■ WHAT THE TASK ASKS
An exact copy of every entry below is required, and no picture may appear in it.
----------
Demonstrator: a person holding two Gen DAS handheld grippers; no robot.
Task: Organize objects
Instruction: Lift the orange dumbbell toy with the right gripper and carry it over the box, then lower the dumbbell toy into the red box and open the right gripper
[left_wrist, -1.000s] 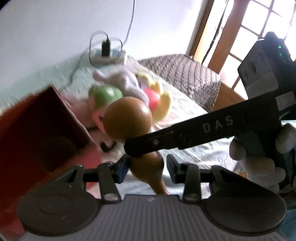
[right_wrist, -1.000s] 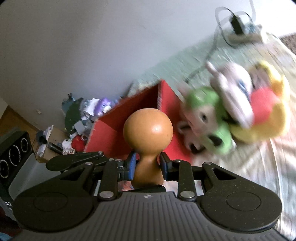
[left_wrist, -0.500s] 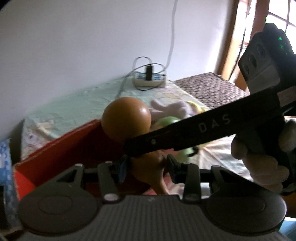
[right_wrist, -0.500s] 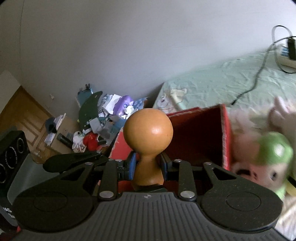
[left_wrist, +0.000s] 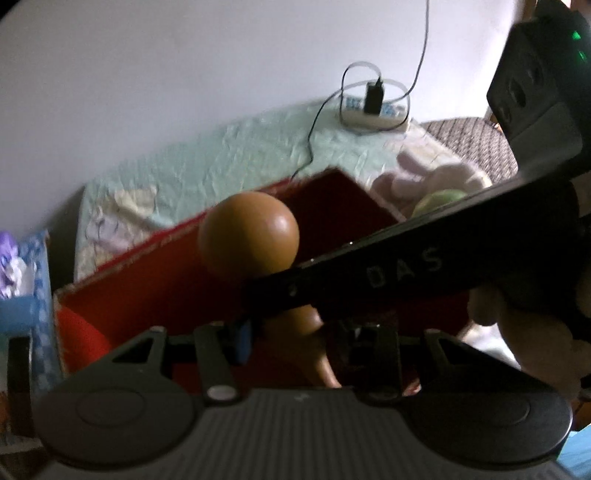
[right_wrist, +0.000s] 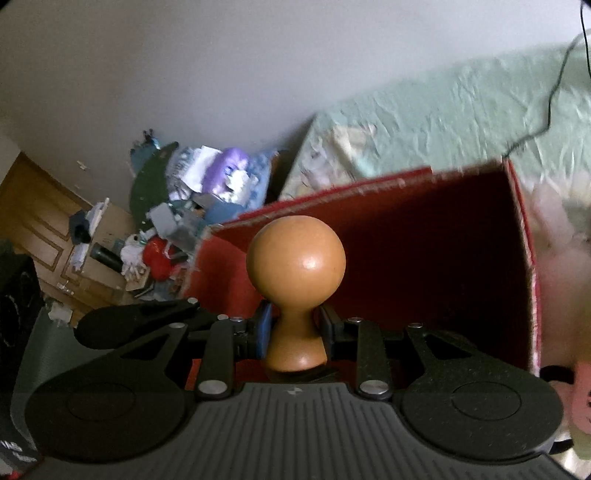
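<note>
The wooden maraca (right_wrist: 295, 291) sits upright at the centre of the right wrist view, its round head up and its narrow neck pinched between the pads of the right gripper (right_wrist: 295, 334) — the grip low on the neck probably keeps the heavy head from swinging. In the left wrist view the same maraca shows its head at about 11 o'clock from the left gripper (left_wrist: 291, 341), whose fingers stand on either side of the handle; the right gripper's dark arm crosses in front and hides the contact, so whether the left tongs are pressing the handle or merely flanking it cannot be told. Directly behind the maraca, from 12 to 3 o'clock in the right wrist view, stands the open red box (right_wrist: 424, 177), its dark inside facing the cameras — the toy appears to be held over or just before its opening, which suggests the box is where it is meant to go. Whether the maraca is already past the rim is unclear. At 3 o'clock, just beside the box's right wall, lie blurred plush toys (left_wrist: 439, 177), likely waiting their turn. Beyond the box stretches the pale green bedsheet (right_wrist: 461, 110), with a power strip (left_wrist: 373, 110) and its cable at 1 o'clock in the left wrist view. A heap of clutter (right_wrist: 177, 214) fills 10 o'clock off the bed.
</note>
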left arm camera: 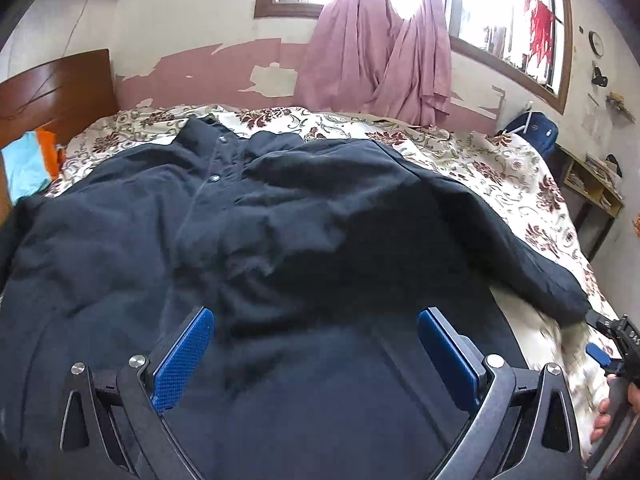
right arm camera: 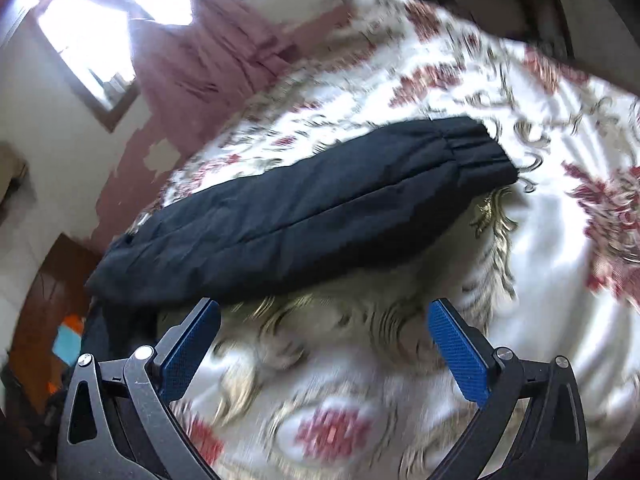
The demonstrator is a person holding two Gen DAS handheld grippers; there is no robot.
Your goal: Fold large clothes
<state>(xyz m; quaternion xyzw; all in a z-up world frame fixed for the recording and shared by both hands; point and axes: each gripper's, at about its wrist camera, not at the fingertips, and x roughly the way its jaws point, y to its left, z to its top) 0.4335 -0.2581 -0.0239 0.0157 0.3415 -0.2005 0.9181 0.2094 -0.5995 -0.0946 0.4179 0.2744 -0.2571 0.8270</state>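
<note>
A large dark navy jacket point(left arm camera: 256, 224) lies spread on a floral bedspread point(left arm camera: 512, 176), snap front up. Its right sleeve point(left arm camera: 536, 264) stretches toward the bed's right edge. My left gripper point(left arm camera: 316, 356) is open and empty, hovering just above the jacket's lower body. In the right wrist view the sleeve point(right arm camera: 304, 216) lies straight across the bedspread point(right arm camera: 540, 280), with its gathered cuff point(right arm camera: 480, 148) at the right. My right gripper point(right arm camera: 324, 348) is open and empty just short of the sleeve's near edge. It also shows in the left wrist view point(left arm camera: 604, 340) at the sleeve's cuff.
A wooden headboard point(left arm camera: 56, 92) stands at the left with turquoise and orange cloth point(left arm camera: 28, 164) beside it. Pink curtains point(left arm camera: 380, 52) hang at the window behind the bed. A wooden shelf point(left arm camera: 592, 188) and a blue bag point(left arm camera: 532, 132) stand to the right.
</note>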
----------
■ TASK ANSWER
Demonstrator: a person holding two Gen DAS handheld grippers; no robot.
Task: Organize objects
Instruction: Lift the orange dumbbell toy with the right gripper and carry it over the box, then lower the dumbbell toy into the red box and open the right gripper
[left_wrist, -1.000s] 
[right_wrist, -1.000s] 
[left_wrist, -0.500s] 
[right_wrist, -0.500s] 
[left_wrist, +0.000s] 
[right_wrist, +0.000s] 
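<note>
The wooden maraca (right_wrist: 295, 291) sits upright at the centre of the right wrist view, its round head up and its narrow neck pinched between the pads of the right gripper (right_wrist: 295, 334) — the grip low on the neck probably keeps the heavy head from swinging. In the left wrist view the same maraca shows its head at about 11 o'clock from the left gripper (left_wrist: 291, 341), whose fingers stand on either side of the handle; the right gripper's dark arm crosses in front and hides the contact, so whether the left tongs are pressing the handle or merely flanking it cannot be told. Directly behind the maraca, from 12 to 3 o'clock in the right wrist view, stands the open red box (right_wrist: 424, 177), its dark inside facing the cameras — the toy appears to be held over or just before its opening, which suggests the box is where it is meant to go. Whether the maraca is already past the rim is unclear. At 3 o'clock, just beside the box's right wall, lie blurred plush toys (left_wrist: 439, 177), likely waiting their turn. Beyond the box stretches the pale green bedsheet (right_wrist: 461, 110), with a power strip (left_wrist: 373, 110) and its cable at 1 o'clock in the left wrist view. A heap of clutter (right_wrist: 177, 214) fills 10 o'clock off the bed.
</note>
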left arm camera: 
right arm camera: 
The demonstrator is a person holding two Gen DAS handheld grippers; there is no robot.
Your goal: Fold large clothes
<state>(xyz m; quaternion xyzw; all in a z-up world frame fixed for the recording and shared by both hands; point and axes: each gripper's, at about its wrist camera, not at the fingertips, and x roughly the way its jaws point, y to its left, z to its top) 0.4335 -0.2581 -0.0239 0.0157 0.3415 -0.2005 0.9181 0.2094 -0.5995 -0.0946 0.4179 0.2744 -0.2571 0.8270</state>
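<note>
A large dark navy jacket point(left arm camera: 256, 224) lies spread on a floral bedspread point(left arm camera: 512, 176), snap front up. Its right sleeve point(left arm camera: 536, 264) stretches toward the bed's right edge. My left gripper point(left arm camera: 316, 356) is open and empty, hovering just above the jacket's lower body. In the right wrist view the sleeve point(right arm camera: 304, 216) lies straight across the bedspread point(right arm camera: 540, 280), with its gathered cuff point(right arm camera: 480, 148) at the right. My right gripper point(right arm camera: 324, 348) is open and empty just short of the sleeve's near edge. It also shows in the left wrist view point(left arm camera: 604, 340) at the sleeve's cuff.
A wooden headboard point(left arm camera: 56, 92) stands at the left with turquoise and orange cloth point(left arm camera: 28, 164) beside it. Pink curtains point(left arm camera: 380, 52) hang at the window behind the bed. A wooden shelf point(left arm camera: 592, 188) and a blue bag point(left arm camera: 532, 132) stand to the right.
</note>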

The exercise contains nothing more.